Copy each line of the records that includes "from".

########

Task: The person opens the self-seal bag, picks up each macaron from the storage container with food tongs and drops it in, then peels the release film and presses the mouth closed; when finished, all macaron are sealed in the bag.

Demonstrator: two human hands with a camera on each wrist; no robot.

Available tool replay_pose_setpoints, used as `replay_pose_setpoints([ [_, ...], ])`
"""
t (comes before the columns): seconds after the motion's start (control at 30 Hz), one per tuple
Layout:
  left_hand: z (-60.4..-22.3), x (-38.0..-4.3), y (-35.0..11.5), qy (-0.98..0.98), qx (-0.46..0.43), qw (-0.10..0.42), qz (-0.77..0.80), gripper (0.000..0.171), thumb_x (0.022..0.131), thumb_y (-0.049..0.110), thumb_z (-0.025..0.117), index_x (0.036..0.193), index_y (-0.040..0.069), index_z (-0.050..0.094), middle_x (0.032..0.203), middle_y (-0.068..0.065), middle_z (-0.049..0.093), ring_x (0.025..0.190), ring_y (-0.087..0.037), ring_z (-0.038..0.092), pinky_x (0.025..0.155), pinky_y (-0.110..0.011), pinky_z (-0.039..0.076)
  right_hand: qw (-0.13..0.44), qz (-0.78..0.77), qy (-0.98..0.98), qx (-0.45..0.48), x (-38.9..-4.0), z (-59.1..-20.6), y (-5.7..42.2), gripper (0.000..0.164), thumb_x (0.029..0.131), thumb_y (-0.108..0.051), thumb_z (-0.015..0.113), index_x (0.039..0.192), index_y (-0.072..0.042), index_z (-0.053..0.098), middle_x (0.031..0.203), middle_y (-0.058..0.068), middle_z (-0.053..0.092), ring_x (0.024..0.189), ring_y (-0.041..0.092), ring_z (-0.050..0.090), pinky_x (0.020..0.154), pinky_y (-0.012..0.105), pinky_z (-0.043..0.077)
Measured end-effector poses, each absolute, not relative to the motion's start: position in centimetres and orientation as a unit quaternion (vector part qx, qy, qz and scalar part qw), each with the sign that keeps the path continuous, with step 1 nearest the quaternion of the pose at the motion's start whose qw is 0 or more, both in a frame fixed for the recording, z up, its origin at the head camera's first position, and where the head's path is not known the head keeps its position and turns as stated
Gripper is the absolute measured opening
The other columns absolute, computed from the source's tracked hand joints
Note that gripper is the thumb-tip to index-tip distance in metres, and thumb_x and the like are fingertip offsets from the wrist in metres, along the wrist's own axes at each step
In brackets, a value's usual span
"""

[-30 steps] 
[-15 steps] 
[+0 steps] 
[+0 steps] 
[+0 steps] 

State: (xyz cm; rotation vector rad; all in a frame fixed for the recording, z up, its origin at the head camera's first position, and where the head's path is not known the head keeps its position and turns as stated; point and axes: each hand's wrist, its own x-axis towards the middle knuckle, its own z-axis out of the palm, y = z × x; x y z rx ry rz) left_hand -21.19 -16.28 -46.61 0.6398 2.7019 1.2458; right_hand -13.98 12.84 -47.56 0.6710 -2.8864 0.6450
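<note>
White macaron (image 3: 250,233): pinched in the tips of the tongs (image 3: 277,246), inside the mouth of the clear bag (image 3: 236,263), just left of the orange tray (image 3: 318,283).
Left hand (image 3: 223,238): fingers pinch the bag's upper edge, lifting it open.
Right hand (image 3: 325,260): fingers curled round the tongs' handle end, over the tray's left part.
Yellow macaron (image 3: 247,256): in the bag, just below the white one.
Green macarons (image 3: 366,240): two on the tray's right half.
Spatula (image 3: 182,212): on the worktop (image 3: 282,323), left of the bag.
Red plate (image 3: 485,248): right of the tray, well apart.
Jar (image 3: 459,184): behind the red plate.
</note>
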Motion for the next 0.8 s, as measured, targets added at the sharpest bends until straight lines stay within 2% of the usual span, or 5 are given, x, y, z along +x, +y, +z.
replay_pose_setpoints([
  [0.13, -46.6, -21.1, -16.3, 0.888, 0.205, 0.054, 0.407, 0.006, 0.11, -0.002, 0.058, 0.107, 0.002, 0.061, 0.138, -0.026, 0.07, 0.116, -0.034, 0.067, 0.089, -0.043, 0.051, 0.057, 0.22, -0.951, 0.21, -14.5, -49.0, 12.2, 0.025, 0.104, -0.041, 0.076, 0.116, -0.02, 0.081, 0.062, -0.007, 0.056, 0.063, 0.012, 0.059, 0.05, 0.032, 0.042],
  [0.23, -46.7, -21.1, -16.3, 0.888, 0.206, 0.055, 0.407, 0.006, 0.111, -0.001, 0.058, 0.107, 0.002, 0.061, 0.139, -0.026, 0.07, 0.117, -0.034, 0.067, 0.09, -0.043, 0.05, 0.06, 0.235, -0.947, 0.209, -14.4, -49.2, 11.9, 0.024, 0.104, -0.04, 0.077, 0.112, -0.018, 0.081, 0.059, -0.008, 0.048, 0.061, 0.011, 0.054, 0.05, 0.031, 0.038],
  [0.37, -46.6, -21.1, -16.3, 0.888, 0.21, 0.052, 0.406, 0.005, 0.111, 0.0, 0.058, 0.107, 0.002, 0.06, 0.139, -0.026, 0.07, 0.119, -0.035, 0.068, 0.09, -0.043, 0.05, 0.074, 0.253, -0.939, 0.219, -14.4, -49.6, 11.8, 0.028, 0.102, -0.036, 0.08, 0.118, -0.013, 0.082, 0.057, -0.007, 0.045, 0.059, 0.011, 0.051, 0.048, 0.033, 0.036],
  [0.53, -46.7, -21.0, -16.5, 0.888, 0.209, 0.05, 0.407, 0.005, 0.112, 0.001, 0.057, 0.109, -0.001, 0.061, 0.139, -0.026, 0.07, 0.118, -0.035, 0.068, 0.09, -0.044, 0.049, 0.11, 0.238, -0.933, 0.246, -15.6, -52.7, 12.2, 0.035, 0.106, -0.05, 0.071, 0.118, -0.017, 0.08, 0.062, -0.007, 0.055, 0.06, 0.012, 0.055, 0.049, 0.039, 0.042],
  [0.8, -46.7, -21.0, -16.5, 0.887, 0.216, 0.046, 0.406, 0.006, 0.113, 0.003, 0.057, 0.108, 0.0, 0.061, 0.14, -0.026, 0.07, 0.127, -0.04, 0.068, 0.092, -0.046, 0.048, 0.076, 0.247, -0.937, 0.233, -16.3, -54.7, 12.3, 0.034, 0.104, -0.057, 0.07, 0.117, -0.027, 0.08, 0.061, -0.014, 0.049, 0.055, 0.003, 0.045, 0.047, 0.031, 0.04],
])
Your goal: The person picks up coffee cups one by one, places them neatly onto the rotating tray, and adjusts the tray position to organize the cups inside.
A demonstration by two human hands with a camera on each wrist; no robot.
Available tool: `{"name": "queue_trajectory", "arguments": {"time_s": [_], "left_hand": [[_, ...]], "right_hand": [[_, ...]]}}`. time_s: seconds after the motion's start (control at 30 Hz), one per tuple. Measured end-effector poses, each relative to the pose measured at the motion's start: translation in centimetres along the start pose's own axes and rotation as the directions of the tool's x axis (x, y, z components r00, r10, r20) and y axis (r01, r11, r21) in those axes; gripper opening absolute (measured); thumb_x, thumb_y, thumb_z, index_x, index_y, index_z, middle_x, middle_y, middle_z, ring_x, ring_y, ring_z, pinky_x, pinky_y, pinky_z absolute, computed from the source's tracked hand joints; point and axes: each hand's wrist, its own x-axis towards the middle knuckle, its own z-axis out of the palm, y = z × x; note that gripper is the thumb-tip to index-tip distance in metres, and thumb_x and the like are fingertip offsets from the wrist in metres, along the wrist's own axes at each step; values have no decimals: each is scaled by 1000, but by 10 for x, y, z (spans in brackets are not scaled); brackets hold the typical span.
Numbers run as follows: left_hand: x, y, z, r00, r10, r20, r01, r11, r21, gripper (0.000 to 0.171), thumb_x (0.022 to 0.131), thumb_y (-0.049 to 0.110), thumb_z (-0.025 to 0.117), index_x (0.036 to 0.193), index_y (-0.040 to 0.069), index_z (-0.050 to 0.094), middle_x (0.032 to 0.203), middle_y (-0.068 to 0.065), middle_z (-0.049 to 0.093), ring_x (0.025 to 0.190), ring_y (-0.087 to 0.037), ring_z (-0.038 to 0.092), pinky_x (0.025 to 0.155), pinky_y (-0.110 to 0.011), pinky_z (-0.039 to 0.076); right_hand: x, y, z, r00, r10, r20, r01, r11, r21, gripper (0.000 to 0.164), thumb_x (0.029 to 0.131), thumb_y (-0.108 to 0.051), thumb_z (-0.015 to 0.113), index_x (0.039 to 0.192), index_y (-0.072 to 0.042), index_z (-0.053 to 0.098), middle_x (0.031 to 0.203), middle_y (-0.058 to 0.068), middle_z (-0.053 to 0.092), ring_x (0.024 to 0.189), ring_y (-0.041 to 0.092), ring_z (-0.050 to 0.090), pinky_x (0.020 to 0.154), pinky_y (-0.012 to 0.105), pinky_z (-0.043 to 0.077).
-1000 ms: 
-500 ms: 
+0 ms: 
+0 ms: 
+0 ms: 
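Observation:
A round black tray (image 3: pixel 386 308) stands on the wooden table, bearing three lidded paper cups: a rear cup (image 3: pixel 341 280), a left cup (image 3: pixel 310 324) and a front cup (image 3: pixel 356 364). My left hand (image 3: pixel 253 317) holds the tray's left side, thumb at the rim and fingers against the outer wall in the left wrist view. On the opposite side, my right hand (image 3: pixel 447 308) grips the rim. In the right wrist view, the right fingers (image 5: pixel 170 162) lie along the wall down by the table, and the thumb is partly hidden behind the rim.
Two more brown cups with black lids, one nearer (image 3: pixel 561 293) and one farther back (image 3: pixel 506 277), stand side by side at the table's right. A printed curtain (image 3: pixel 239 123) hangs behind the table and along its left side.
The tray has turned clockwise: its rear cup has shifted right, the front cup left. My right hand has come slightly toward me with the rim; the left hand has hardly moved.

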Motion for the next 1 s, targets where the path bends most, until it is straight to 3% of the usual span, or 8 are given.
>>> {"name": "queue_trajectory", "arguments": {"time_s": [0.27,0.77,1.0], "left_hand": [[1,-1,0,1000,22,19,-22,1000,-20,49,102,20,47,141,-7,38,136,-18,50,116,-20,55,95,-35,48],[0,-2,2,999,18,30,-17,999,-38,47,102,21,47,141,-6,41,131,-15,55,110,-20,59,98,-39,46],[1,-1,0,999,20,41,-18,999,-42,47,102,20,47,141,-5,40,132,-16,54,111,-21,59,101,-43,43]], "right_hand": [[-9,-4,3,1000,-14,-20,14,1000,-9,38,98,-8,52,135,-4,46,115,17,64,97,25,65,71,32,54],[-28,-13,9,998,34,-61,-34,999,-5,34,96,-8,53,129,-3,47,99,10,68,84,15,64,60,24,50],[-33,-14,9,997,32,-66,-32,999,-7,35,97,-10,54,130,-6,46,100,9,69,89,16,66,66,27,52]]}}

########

_OUTPUT OF THE TASK:_
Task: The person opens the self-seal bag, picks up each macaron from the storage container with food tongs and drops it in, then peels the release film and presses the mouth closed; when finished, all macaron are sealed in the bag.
The other columns absolute, computed from the source's tracked hand joints
Note that gripper is the thumb-tip to index-tip distance in metres, and thumb_x and the like are fingertip offsets from the wrist in metres, along the wrist's own axes at each step
Available tool: `{"name": "queue_trajectory", "arguments": {"time_s": [_], "left_hand": [[_, ...]], "right_hand": [[_, ...]]}}`. time_s: seconds after the motion's start (control at 30 Hz), one per tuple. Measured end-effector poses, each relative to the pose measured at the motion's start: translation in centimetres along the start pose's own axes and rotation as the directions of the tool's x axis (x, y, z components r00, r10, r20) and y axis (r01, r11, r21) in those axes; gripper opening absolute (measured); thumb_x, thumb_y, thumb_z, index_x, index_y, index_z, middle_x, middle_y, middle_z, ring_x, ring_y, ring_z, pinky_x, pinky_y, pinky_z absolute, computed from the source's tracked hand joints; point and axes: each hand's wrist, its own x-axis towards the middle knuckle, its own z-axis out of the palm, y = z × x; note that gripper is the thumb-tip to index-tip distance in metres, and thumb_x and the like are fingertip offsets from the wrist in metres, along the wrist's own axes at each step; values have no decimals: each is scaled by 1000, but by 10 for x, y, z (spans in brackets are not scaled); brackets hold the typical span.

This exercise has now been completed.